For example, if the adaptive filter circuitry 314 is adapted to move a centre frequency of the excitation voltage VDRIVE to correspond to the resonant frequency of the transducer 110, the transfer function of the receive filter circuitry 350 may be adapted, in response to a second control signal CTRL2 output by the system identification circuitry, such that a centre frequency of a pass band of the receive filter circuitry 350 corresponds to the centre frequency of the excitation voltage VDRIVE and thus also corresponds to the resonant frequency of the transducer 110. In this way the pass band of the receive filter circuitry 350 corresponds to the expected frequency band of any echoes or reflections of the transmitted object detection signal, and thus any components of the echo detection voltage VSENSE arising from such echoes or reflections pass through the receive filter circuitry 350 without significant attenuation, while other components (e.g. noise) of the echo detection voltage VSENSE will be attenuated.

Where the receive filter circuitry 350 comprises matched filter circuitry, adaptation of the transfer function of the receive filter circuitry 350 as described above may not be necessary, as the receive filter circuitry 350 receives a signal indicative of the drive waveform or the excitation voltage VDRIVE, e.g. during a transmit phase of operation of the circuitry 300 in which the excitation voltage VDRIVE is supplied to the transducer 110, and correlates this (or a version thereof) with the echo detection voltage VSENSE to detect signal components arising from echoes or reflections of the transmitted object detection signal.

The system identification circuitry 340 enables the transfer function of the transducer 110 to be determined during use of the circuitry 300, and the drive signal generator circuitry 310 and receive filter circuitry 350 to be adapted dynamically to optimise or improve the performance (in terms of transmitted object detection signal range and power consumption) of the circuitry 300. Thus the drive circuitry 310 may be regarded as adaptive drive circuitry. Similarly, the receive filter circuitry 350 may be regarded as adaptive receive filter circuitry.
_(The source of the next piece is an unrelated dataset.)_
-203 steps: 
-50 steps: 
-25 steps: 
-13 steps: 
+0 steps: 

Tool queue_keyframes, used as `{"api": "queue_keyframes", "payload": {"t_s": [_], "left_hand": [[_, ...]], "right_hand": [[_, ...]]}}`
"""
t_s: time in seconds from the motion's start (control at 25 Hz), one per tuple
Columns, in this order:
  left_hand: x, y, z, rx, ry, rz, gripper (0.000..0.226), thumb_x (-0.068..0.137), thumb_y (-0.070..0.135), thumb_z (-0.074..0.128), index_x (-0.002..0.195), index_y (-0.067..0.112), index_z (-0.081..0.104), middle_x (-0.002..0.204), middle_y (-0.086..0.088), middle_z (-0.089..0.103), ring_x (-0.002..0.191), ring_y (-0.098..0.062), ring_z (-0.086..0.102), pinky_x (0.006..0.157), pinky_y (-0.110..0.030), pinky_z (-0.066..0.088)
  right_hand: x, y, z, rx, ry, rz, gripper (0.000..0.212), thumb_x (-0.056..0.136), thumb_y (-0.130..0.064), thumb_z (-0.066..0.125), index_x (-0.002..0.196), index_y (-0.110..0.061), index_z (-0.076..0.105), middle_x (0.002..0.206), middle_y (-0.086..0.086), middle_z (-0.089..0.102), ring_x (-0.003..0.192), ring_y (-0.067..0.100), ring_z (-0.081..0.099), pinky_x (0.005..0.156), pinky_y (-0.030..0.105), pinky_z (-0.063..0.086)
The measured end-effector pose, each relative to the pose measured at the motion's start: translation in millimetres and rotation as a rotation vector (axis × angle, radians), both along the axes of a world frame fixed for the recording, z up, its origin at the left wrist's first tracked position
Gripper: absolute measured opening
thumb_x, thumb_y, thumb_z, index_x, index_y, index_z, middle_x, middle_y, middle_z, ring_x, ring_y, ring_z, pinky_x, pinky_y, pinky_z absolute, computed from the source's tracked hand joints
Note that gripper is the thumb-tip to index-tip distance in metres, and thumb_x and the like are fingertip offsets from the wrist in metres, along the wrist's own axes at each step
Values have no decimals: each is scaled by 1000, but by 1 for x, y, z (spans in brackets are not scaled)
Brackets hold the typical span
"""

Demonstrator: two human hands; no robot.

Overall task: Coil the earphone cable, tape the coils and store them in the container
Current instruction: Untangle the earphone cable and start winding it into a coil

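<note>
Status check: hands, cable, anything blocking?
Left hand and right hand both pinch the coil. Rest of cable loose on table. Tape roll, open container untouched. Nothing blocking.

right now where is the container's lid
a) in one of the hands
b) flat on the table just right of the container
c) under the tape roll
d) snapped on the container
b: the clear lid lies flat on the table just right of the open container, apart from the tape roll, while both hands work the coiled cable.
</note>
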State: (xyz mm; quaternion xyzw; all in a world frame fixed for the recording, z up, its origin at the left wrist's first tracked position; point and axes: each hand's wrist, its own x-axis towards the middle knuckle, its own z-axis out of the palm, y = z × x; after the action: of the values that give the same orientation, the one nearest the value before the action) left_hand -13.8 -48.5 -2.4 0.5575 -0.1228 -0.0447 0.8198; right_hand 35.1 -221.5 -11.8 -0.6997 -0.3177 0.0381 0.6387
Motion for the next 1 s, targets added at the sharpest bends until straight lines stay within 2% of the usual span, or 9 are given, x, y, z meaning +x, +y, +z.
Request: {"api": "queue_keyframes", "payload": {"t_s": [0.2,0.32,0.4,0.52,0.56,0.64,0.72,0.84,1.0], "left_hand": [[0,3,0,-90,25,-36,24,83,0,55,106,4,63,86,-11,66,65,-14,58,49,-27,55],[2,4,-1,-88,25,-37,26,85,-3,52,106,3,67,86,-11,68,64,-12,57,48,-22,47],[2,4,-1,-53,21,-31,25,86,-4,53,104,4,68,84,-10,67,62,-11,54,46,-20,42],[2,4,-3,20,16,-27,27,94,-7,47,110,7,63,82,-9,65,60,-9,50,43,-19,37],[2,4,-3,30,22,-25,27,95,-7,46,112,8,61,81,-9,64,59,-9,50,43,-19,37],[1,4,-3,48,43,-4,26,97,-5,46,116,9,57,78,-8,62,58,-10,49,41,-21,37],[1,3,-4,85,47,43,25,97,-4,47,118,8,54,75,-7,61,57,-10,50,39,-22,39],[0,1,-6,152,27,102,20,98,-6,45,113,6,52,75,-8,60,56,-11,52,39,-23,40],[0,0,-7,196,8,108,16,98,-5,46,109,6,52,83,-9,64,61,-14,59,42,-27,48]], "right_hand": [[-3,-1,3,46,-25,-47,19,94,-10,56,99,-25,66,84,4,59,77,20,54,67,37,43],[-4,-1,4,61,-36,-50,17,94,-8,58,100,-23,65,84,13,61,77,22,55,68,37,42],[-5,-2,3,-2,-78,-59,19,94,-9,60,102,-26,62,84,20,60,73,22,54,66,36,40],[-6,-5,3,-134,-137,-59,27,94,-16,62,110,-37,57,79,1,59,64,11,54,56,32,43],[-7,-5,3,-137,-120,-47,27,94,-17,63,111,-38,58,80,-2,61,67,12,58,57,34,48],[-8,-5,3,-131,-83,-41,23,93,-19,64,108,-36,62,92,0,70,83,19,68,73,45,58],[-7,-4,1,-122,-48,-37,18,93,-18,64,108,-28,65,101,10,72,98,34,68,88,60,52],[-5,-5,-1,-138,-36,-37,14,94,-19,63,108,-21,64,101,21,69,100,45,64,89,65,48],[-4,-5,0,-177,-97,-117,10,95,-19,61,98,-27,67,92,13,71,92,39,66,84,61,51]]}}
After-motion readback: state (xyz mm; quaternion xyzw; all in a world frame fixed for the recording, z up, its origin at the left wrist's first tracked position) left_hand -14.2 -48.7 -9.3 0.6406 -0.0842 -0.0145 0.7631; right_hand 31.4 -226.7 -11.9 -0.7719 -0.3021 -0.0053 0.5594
The system identification circuitry 340 also permits calibration of the circuitry 300 to compensate for the effects of ageing and environmental conditions on the performance of the transducer 110. An excitation voltage VDRIVE based on a known drive waveform can be applied to the transducer 110 and the transfer function of the transducer 110 can be determined by the system identification circuitry 340, based on the excitation voltage and the current IMON through the transducer 110, as described above. The drive signal generator circuitry 310 can then be adapted (e.g. by suitable adaptation of the adaptive filter 314) to implement the inverse of the filter transfer function to provide a pre-distortion to the excitation voltage VDRIVE to compensate for changes in the transfer function of the transducer 110 that arise due to ageing and/or environmental conditions.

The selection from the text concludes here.